I'm afraid it'll be even more time before I post a new diff. There are some
things that `ProgramState` is lacking, so I'll get that fixed first in a
different pull request first.
================
Comment at: lib/StaticAnalyzer/Checkers/UninitializedObjectChecker.cpp:258-260
+ Report->addNote(NoteBuf,
+ PathDiagnosticLocation::create(FieldChain.getEndOfChain(),
+
Context.getSourceManager()));
----------------
NoQ wrote:
> NoQ wrote:
> > Szelethus wrote:
> > > NoQ wrote:
> > > > Aha, ok, got it, so you're putting the warning at the end of the
> > > > constructor and squeezing all uninitialized fields into a single
> > > > warning by presenting them as notes.
> > > >
> > > > Because for now notes aren't supported everywhere (and aren't always
> > > > supported really well), i guess it'd be necessary to at least provide
> > > > an option to make note-less reports before the checker is enabled by
> > > > default everywhere. In this case notes contain critical pieces of
> > > > information and as such cannot be really discarded.
> > > >
> > > > I'm not sure that notes are providing a better user experience here
> > > > than simply saying that "field x.y->z is never initialized". With
> > > > notes, the user will have to scroll around (at least in scan-build) to
> > > > find which field is uninitialized.
> > > >
> > > > Notes will probably also not decrease the number of reports too much
> > > > because in most cases there will be just one uninitialized field.

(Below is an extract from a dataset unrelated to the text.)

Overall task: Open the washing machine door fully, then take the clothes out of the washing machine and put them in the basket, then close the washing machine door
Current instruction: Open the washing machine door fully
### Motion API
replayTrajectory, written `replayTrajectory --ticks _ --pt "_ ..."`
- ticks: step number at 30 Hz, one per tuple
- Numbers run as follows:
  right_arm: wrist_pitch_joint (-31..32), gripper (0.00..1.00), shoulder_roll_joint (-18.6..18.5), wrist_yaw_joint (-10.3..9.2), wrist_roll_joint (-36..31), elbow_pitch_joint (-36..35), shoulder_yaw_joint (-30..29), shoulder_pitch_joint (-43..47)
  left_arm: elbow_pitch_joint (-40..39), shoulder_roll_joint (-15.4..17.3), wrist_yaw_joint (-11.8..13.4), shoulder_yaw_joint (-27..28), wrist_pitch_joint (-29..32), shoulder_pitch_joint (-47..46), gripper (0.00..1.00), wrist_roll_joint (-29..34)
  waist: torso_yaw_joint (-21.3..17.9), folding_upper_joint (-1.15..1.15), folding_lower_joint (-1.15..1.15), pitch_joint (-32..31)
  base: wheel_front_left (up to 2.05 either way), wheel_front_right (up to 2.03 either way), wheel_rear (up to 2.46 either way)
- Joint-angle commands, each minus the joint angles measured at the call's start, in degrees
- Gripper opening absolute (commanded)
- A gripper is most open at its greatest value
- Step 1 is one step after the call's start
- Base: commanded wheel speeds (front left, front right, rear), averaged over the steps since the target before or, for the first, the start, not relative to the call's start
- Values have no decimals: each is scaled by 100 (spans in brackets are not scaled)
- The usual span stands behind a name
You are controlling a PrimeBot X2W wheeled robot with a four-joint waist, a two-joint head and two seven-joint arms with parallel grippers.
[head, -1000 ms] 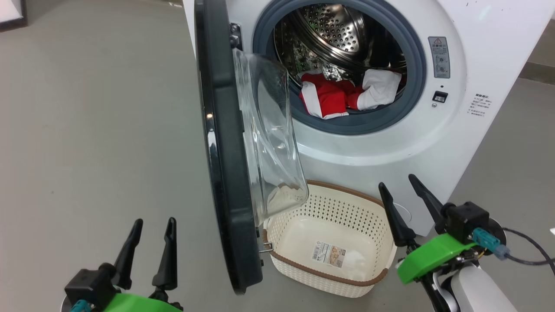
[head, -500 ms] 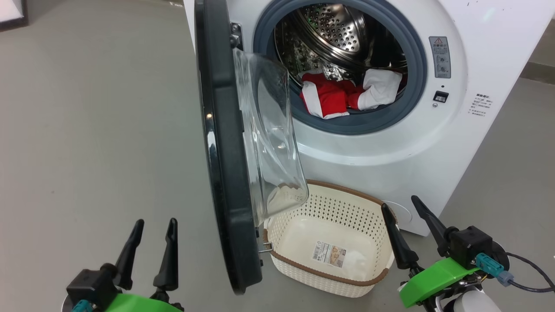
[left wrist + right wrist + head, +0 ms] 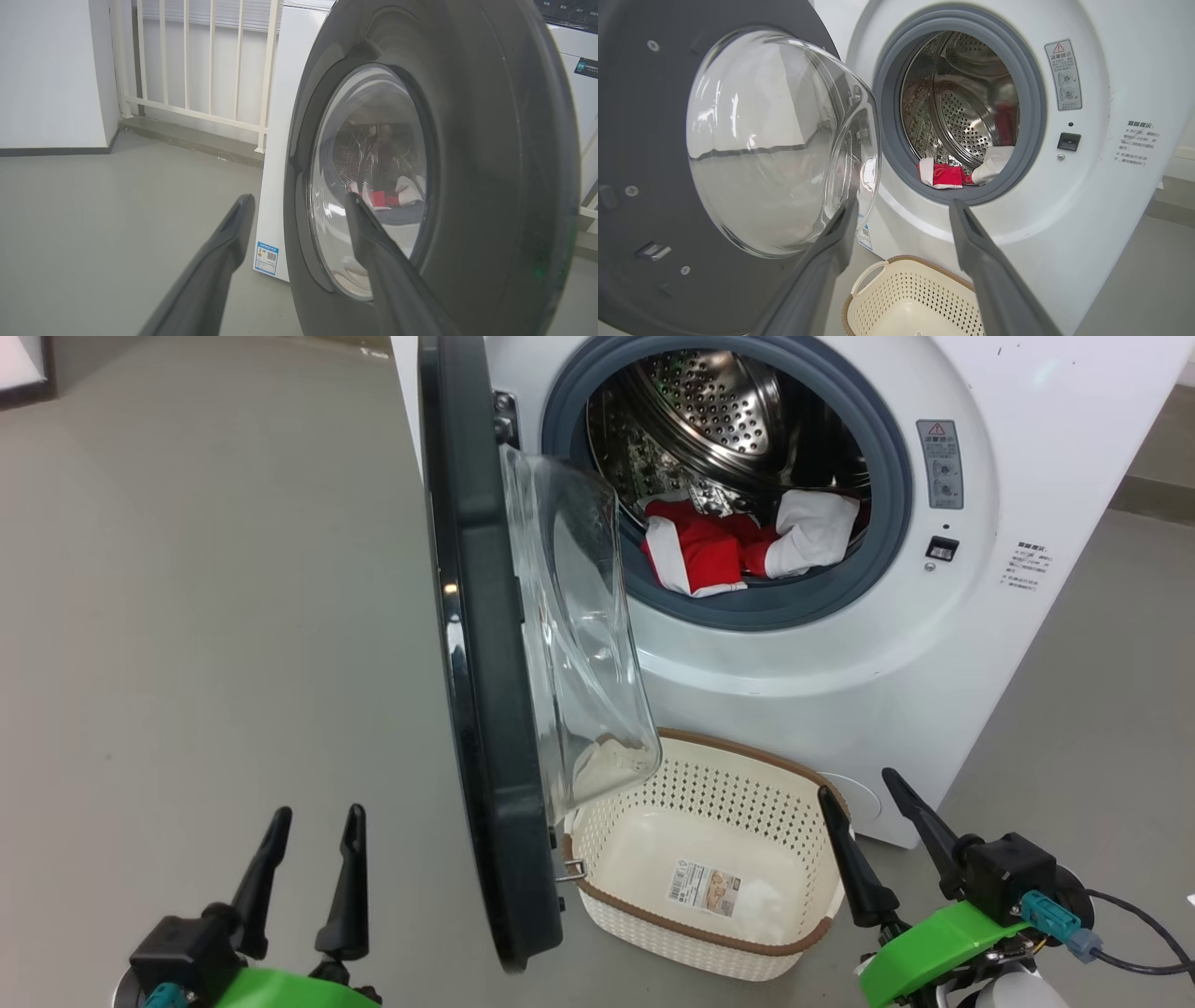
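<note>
Red-white clothes [image 3: 724,551] in steel drum [image 3: 719,401], likely soft, light: pinch bunched fold. Left gripper [image 3: 318,814], right gripper [image 3: 855,784]: fingers spread, empty.

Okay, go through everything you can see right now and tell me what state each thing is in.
Round black-rimmed glass washing machine door: open, well clear of the perforated steel drum.
Red and white fabric clothes: heaped inside the drum, at its front.
Cream perforated plastic basket: upright on the grey floor, no clothes in it.
Left claw: open, holding nothing.
Right claw: open, holding nothing.
</note>
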Motion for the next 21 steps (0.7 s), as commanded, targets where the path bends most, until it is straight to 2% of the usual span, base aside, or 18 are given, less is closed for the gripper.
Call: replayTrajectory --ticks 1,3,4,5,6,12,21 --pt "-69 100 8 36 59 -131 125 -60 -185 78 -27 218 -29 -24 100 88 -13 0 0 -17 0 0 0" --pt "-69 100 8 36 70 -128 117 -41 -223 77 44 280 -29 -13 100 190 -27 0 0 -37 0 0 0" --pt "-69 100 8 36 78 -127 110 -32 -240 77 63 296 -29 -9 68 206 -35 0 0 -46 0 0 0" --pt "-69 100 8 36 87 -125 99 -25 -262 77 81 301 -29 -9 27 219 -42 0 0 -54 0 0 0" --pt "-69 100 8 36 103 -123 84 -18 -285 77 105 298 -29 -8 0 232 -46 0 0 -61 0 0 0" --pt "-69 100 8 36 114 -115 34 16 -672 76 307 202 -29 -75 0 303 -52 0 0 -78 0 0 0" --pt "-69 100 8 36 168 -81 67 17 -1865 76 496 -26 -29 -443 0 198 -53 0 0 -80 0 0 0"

> > > > Though i agree that when there is more than one report, the user will
> > > > be likely to deal with all fields at once rather than separately.
> > > >
> > > > So it's a bit wonky.
> > > >
> > > > We might want to enable one mode or another in the checker depending on
> > > > the analyzer output flag. Probably in the driver
> > > > (`RenderAnalyzerOptions()`).
> > > >
> > > > It'd be a good idea to land the checker into alpha first and fix this
> > > > in a follow-up patch because this review is already overweight.

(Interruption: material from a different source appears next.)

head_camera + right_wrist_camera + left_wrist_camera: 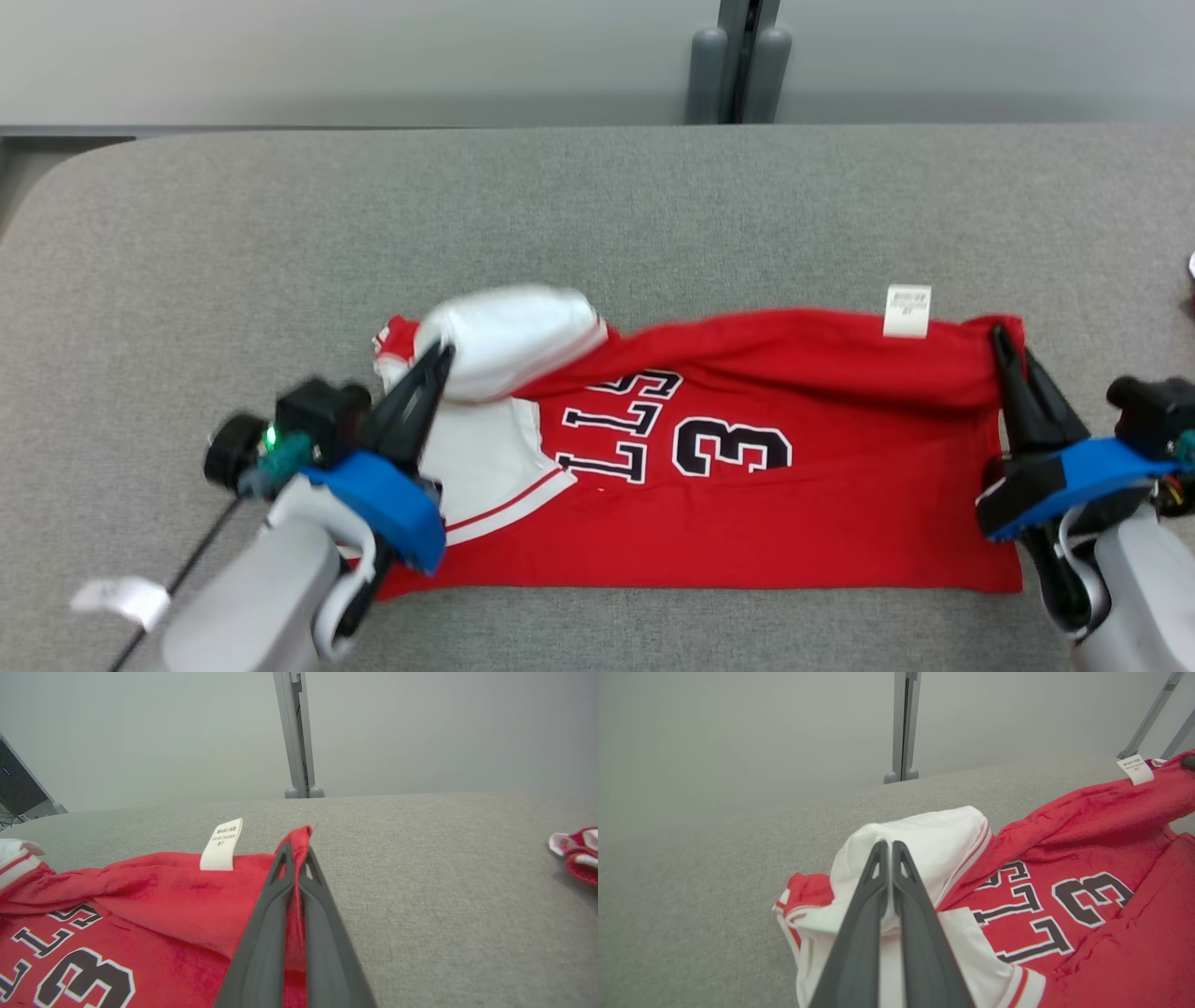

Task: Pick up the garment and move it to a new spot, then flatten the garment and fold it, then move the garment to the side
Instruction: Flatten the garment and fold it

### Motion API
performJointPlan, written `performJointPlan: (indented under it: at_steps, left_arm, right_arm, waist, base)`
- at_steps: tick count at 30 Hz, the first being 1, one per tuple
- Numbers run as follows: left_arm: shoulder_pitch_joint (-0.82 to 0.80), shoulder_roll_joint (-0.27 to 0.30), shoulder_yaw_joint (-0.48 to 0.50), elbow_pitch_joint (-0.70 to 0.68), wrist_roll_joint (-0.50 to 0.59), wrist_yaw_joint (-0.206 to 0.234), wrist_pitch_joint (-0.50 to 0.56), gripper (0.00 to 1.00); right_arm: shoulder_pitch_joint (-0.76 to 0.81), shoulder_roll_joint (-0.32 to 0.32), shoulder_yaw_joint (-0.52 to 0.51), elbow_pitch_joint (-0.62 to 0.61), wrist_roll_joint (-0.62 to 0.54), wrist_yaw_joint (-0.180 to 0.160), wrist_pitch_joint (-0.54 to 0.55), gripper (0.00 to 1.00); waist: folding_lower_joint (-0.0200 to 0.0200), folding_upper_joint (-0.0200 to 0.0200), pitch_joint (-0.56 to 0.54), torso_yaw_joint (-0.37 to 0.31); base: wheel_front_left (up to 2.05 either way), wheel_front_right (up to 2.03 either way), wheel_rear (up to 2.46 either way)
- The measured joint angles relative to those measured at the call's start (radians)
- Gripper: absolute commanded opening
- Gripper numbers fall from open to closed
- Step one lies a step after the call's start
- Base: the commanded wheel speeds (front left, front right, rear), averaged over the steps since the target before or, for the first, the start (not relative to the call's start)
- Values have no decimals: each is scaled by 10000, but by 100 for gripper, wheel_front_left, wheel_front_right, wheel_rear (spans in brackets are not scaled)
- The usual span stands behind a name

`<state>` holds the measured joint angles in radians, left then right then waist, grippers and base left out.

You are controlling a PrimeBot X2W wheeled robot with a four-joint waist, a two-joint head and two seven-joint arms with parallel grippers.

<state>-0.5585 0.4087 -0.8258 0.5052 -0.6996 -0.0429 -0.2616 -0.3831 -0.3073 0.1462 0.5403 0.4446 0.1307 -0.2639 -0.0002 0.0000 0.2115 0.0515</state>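
Note:
The garment is a red jersey with white sleeves and black "3" lettering, spread across the grey table with its far edge lifted and sagging between my two grippers. My left gripper is shut on the white sleeve at the jersey's left end, where the cloth sits pinched between the fingers. My right gripper is shut on the red corner at the right end. A white label sticks up from the raised edge.
A small red-and-white cloth item lies on the table at the far right. A white paper tag rests near the front left edge. A grey post stands behind the table.

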Motion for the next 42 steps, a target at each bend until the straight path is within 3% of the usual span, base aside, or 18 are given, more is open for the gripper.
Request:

> > > > [...]i guess it'd be necessary to at least provide an option to make
> > > > note-less reports before the checker is enabled by default everywhere.

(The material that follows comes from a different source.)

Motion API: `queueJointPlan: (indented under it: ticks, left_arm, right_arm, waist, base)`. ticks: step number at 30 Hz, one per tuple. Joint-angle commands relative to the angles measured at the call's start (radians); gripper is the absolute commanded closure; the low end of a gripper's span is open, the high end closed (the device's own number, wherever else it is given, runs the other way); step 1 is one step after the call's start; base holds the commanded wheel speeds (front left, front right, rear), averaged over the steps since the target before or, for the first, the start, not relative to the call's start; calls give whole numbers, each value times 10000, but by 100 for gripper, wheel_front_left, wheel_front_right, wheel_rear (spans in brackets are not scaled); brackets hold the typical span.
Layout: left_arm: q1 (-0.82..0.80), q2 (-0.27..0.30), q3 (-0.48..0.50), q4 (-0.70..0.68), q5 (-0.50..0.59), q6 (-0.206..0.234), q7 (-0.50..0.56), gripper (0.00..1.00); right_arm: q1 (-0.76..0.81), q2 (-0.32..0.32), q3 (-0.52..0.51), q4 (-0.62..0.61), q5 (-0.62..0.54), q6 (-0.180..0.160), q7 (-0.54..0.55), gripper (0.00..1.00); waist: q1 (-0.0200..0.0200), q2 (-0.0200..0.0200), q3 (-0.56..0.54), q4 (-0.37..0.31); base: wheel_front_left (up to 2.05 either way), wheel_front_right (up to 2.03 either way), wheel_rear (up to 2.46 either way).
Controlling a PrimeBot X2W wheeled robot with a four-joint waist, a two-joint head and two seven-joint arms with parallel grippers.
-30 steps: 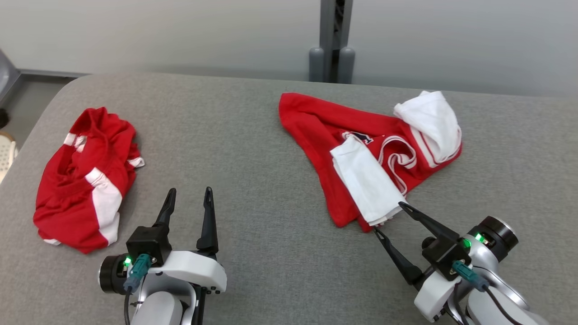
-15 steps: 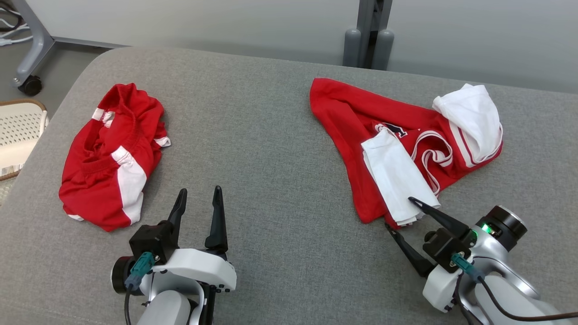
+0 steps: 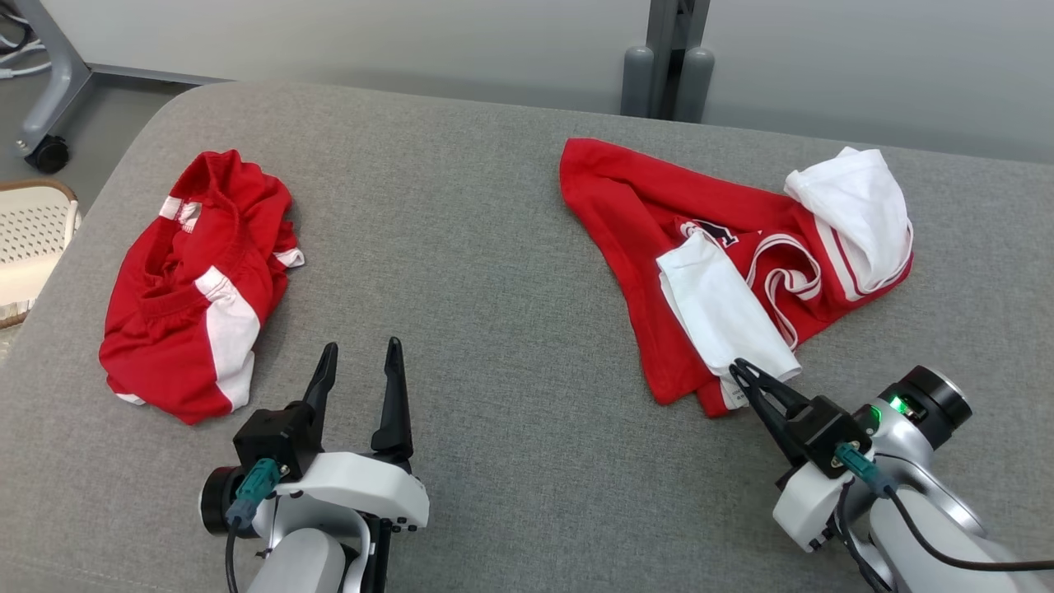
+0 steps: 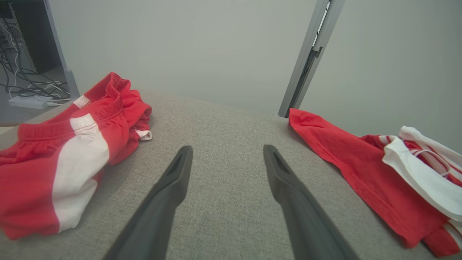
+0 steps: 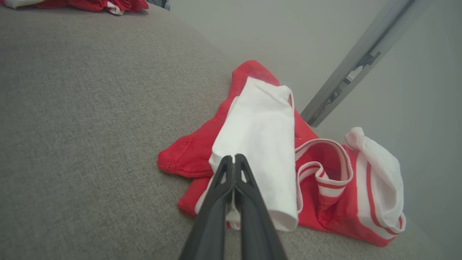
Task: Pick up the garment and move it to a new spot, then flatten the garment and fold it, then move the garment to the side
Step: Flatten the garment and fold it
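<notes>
Grey padded bench [image 3: 494, 288] is spreading before us. We are clamping our right hand [image 3: 735, 368] on the near white sleeve [image 3: 716, 305] of the crumpled red shirt [image 3: 626, 214] at the bench's right, probably to lift it. Our left hand [image 3: 361, 350] is hovering wide, holding nothing, near red shorts [image 3: 156, 329].

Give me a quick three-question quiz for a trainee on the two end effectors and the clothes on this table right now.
1. True or false: the left end effector is open and holds nothing.
2. What does the right end effector pinch? A) the white sleeve of the shirt; B) a grey towel; C) nothing.
3. Fill in: the red shorts lie on the robot's ____ side of the gray table.
Key: 1 true; 2 A; 3 left.
</notes>
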Motion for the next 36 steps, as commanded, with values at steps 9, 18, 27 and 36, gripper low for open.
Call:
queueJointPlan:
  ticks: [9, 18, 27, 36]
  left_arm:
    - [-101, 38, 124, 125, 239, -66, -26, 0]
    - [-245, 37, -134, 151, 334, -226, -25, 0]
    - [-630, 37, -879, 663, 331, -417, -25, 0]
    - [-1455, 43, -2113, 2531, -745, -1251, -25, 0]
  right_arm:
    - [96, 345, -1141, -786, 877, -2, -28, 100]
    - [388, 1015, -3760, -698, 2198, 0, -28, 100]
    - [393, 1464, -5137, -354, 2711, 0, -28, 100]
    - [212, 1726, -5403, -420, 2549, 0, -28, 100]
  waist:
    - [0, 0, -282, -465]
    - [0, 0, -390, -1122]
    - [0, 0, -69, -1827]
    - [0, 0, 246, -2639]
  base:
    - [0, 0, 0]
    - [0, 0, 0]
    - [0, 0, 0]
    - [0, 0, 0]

> > > > In this case notes contain critical pieces of information and as such
> > > > cannot be really discarded.
> > > This can already be achieved with `-analyzer-config
> > > notes-as-events=true`. There no good reason however not to make an
> > > additional flag that would emit warnings instead of notes.
> > > > I'm not sure that notes are providing a better user experience here
> > > > than simply saying that "field x.y->z is never initialized". With
> > > > notes, the user will have to scroll around (at least in scan-build) to
> > > > find which field is uninitialized.
> > > This checker had a previous implementation that emitted a warning for
> > > each uninitialized field, instead of squeezing them in a single warning
> > > per constructor call. One of the major reasons behind rewriting it was
> > > that it emitted so many of them that it was difficult to differentiate
> > > which warning belonged to which constructor call. Also, in the case of
> > > the LLVM/Clang project, the warnings from this checker alone would be in
> > > the thousands.
> > > > Notes will probably also not decrease the number of reports too much
> > > > because in most cases there will be just one uninitialized field.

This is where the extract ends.